**Task description**: Output the listing below, all of it, exactly as given.

**Data**:
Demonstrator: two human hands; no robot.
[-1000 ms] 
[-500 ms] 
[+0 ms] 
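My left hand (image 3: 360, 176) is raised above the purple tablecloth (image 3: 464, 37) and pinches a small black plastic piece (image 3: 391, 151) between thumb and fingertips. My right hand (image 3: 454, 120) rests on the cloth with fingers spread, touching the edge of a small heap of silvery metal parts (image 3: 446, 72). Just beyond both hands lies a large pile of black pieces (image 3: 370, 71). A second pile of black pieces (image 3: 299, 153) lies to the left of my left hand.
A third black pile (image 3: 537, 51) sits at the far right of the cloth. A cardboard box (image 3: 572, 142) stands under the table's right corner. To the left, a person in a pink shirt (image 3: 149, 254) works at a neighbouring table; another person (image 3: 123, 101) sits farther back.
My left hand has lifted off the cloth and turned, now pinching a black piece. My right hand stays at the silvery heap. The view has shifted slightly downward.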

**Written solution**:
Demonstrator: two human hands; no robot.
[-1000 ms] 
[-500 ms] 
[+0 ms] 
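My left hand (image 3: 360, 176) is raised above the purple tablecloth (image 3: 464, 37) and pinches a small black plastic piece (image 3: 391, 151) between thumb and fingertips. My right hand (image 3: 454, 120) rests on the cloth with fingers spread, touching the edge of a small heap of silvery metal parts (image 3: 446, 72). Just beyond both hands lies a large pile of black pieces (image 3: 370, 71). A second pile of black pieces (image 3: 299, 153) lies to the left of my left hand.
A third black pile (image 3: 537, 51) sits at the far right of the cloth. A cardboard box (image 3: 572, 142) stands under the table's right corner. To the left, a person in a pink shirt (image 3: 149, 254) works at a neighbouring table; another person (image 3: 123, 101) sits farther back.
My left hand has lifted off the cloth and turned, now pinching a black piece. My right hand stays at the silvery heap. The view has shifted slightly downward.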

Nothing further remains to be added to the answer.